| Exercise directions |
Dropping every picture, set down exactly the lines in the entries below, starting with the line with "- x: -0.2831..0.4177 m" and going on through the line with "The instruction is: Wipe".

Exercise input section start

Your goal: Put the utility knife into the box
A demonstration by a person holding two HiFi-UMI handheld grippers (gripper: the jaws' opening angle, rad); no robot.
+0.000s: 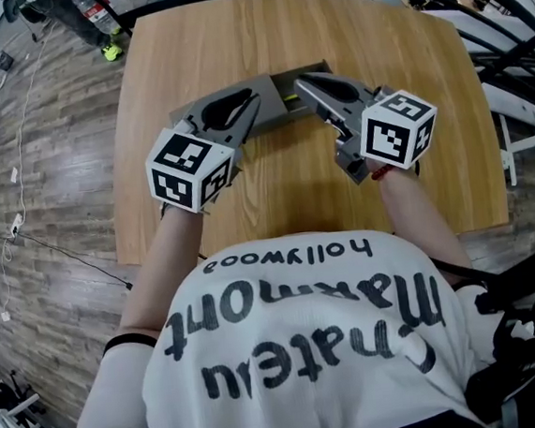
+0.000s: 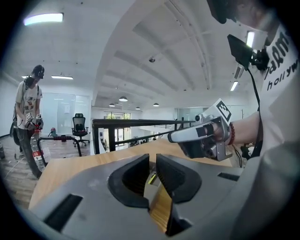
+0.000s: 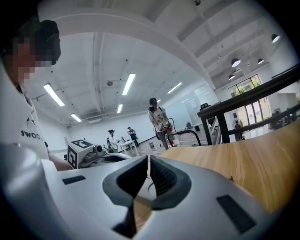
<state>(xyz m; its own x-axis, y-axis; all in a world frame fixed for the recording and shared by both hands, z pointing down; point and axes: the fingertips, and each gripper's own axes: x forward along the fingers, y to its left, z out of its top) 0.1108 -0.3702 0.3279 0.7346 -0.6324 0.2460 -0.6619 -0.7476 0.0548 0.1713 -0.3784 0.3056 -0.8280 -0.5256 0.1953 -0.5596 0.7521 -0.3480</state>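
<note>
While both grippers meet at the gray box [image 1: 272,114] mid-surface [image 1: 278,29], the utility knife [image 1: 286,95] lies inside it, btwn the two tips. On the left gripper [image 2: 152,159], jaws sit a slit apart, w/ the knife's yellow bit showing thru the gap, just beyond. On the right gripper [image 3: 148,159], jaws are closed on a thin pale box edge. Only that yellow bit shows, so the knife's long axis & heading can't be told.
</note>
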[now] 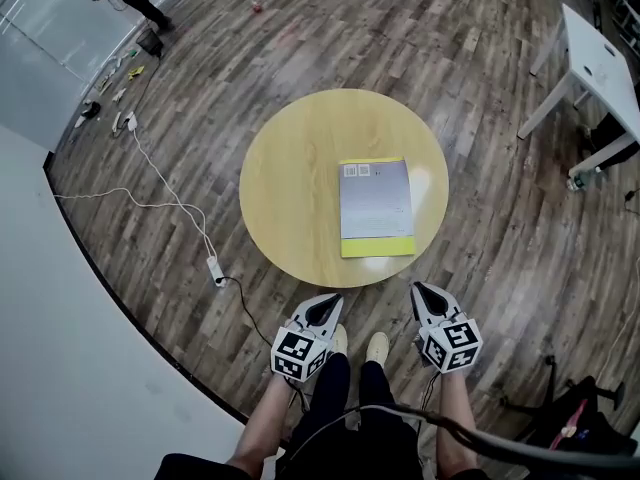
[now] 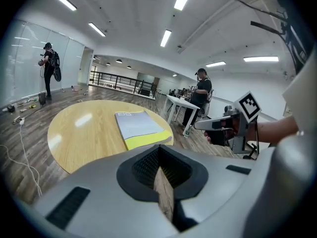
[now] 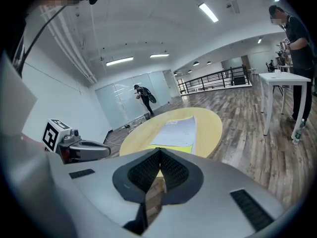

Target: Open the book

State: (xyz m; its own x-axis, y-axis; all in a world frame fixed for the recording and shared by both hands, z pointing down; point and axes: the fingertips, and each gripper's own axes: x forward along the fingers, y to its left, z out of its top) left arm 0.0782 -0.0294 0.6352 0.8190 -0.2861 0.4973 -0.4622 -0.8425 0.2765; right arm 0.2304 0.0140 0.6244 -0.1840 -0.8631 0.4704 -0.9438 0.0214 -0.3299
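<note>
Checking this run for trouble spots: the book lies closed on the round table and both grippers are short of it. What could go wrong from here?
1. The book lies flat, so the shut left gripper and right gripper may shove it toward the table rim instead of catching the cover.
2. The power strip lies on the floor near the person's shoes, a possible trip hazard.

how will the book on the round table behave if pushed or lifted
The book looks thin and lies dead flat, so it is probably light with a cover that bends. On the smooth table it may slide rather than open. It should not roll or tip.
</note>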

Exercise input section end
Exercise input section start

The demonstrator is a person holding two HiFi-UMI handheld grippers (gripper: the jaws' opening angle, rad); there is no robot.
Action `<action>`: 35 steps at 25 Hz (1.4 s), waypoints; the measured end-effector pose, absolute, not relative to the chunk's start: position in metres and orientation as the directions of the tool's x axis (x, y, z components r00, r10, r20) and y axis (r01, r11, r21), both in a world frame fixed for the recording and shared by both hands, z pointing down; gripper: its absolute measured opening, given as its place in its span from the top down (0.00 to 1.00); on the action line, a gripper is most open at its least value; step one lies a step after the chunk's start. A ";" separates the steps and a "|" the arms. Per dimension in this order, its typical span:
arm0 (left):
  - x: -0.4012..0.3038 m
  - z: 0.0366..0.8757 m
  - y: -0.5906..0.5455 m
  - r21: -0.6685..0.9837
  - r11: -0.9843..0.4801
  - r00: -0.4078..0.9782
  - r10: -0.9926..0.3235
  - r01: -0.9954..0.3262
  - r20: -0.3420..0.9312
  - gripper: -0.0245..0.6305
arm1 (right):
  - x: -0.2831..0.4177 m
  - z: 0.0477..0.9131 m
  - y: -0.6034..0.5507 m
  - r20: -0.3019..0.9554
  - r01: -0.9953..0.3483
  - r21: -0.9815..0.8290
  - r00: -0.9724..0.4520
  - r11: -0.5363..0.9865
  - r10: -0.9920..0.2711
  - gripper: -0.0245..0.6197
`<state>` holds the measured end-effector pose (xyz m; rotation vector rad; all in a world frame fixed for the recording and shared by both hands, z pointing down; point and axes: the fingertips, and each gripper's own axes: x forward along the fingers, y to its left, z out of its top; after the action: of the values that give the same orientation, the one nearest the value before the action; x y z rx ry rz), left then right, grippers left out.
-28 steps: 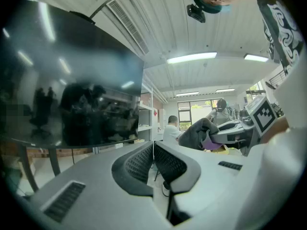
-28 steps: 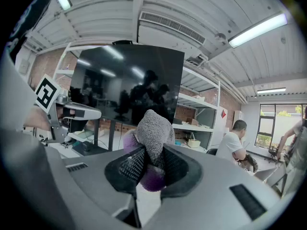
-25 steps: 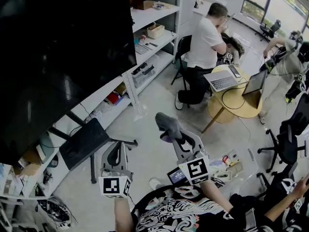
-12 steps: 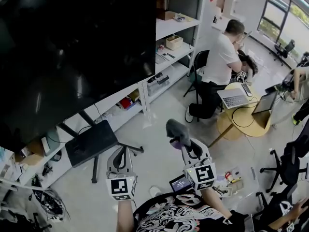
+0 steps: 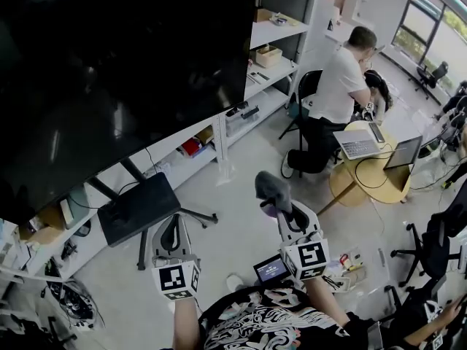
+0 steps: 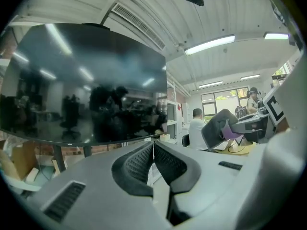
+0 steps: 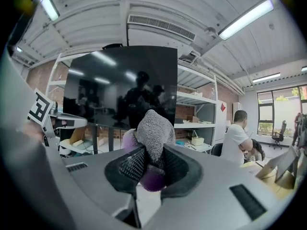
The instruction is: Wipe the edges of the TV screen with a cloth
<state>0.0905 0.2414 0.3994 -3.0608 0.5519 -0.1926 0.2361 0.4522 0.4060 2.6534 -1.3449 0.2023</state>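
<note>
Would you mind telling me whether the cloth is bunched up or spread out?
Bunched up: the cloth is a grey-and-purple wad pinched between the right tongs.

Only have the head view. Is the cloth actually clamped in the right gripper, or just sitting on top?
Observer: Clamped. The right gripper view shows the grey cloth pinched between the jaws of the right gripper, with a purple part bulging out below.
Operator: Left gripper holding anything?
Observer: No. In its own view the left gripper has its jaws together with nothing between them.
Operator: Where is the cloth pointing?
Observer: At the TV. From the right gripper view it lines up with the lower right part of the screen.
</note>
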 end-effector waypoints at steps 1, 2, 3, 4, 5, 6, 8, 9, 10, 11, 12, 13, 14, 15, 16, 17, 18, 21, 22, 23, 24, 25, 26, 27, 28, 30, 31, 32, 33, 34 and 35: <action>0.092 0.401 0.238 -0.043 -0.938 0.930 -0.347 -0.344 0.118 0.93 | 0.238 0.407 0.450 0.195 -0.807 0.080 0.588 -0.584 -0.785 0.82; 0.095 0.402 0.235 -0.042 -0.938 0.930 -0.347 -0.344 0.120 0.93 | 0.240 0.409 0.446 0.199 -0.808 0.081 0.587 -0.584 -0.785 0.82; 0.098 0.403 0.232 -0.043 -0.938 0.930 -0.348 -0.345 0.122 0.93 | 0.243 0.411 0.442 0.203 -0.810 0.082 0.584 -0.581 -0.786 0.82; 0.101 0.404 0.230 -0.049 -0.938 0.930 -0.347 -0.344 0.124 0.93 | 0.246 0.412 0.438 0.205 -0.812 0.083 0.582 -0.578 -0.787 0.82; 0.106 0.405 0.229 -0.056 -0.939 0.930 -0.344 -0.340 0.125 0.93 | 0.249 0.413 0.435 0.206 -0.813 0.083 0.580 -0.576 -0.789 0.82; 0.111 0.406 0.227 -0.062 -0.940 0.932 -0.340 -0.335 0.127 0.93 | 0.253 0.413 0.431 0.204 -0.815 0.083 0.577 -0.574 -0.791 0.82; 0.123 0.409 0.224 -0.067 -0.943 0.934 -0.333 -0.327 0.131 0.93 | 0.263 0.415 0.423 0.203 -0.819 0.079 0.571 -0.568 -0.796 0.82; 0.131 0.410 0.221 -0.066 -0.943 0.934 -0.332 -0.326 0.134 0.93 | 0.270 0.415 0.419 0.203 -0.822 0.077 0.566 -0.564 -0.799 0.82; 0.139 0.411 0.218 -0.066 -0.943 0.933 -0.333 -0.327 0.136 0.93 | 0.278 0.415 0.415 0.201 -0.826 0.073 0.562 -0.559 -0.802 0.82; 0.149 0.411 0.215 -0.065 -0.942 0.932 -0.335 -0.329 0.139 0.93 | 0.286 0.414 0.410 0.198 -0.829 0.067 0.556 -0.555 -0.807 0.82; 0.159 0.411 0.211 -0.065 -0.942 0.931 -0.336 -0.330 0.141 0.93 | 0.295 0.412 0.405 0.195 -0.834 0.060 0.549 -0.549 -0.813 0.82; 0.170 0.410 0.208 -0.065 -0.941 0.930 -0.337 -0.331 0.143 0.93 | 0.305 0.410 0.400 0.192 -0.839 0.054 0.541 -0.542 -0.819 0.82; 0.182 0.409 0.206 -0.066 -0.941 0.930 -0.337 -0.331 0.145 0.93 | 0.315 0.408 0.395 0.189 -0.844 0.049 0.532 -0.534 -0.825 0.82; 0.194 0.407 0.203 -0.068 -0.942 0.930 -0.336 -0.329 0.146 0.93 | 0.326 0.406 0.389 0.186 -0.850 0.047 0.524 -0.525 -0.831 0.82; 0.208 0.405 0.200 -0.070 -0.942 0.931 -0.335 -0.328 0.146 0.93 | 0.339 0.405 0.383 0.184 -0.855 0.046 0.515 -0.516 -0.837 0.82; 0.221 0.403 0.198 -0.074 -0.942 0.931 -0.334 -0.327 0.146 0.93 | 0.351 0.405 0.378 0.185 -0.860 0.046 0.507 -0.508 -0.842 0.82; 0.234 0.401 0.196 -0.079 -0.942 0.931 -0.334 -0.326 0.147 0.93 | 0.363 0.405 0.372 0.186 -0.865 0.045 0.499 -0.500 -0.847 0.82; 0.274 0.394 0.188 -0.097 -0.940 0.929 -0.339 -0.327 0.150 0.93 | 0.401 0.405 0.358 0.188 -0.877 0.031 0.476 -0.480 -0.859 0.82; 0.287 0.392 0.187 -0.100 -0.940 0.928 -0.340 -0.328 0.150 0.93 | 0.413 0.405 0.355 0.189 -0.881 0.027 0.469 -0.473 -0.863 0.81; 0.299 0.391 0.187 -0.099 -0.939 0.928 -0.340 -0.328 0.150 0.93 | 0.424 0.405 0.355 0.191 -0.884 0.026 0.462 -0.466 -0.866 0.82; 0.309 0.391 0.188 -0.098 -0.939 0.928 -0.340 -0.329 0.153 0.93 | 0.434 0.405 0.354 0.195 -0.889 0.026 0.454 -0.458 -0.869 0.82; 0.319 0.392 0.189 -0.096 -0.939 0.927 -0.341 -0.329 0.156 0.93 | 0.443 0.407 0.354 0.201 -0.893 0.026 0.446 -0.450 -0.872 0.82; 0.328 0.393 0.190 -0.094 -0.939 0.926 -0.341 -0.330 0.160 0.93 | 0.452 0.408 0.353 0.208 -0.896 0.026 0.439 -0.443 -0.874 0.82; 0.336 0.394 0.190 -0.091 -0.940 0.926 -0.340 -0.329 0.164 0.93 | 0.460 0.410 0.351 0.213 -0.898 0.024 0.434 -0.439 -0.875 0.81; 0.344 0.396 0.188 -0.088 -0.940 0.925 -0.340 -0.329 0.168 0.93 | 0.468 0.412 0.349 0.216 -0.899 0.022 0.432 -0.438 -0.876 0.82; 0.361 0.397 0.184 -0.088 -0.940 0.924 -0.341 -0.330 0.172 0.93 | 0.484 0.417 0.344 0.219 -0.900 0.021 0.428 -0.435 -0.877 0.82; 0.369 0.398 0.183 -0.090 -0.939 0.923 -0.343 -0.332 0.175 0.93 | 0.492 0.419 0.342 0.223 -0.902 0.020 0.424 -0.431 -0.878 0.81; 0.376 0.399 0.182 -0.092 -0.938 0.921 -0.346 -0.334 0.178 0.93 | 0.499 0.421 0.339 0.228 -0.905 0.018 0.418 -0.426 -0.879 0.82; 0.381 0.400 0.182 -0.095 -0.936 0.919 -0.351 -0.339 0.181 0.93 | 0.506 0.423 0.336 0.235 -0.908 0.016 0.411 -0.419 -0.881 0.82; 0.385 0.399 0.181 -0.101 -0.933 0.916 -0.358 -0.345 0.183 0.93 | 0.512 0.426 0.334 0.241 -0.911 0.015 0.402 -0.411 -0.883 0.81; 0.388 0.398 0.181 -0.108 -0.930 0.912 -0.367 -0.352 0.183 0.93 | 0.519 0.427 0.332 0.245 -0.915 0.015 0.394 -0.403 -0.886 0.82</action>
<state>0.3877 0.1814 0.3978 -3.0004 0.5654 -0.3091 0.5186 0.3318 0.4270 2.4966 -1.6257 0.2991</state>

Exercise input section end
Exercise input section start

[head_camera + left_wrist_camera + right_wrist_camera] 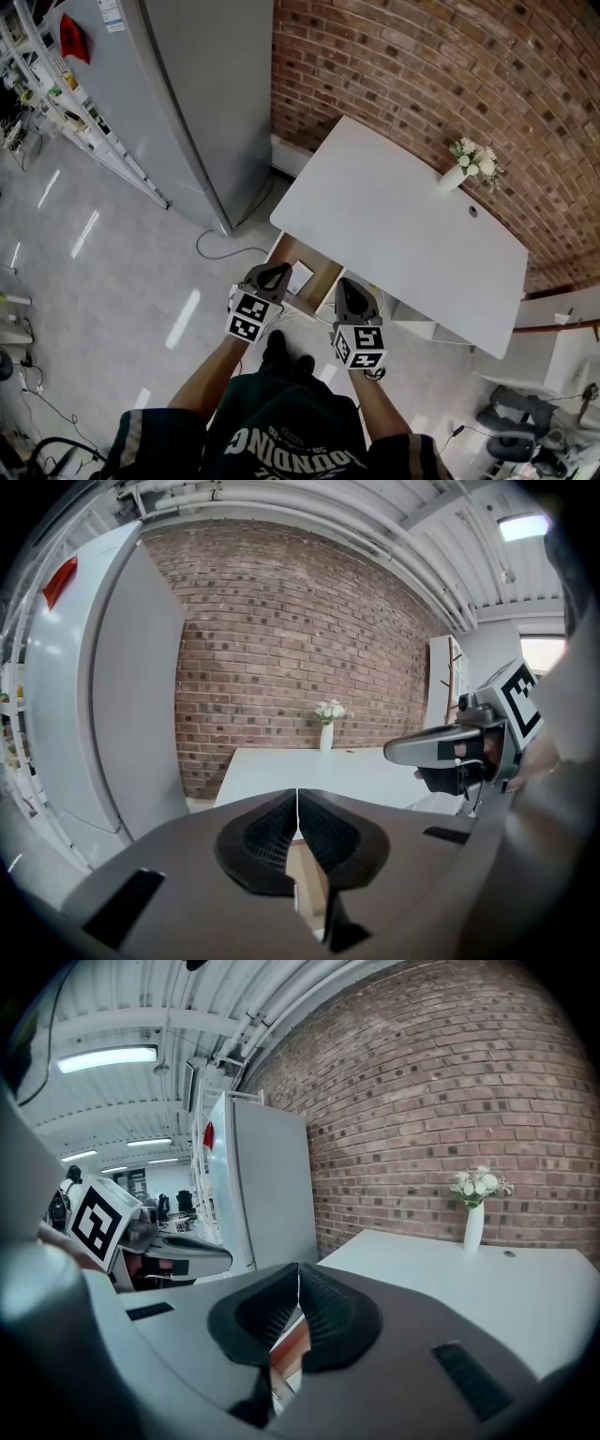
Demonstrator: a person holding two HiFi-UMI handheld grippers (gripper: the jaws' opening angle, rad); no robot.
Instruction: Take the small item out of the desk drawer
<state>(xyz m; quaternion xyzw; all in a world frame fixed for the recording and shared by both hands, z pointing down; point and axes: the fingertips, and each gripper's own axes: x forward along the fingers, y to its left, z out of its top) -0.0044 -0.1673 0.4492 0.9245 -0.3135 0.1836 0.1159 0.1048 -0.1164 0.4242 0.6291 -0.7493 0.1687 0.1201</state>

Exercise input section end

| Solution |
  - x: -0.2831..0.4177 m
  - z: 0.0477..0.9131 m
  - y: -0.6034..0.5507 m
  - r20: -0.3019..0.9554
  - r01: -0.9953..0.3483
  - r21: -0.9815..0.8290
  - r00: -0.9724..0.4520
  - r11: -0.5363..0.9865
  - r10: -0.9920..0.2711
  - gripper: -0.0245..0.6197
`<state>` holds the measured end-effector pose (xyz m; rotation vector rad; all in a world frame fixed for the recording and shared by both hands, z pointing down; point and axes: the fingertips, and each gripper's own axes: x forward along the fingers, y to its left, z out of its top; after the action: of the values that give the same orientation, the one nearest the value before the action; x y z rx ry rz), left then right, grippers left out.
-28 steps: 
-28 steps: 
-25 steps: 
-12 steps: 
+0 steps: 
+0 steps: 
+0 steps: 
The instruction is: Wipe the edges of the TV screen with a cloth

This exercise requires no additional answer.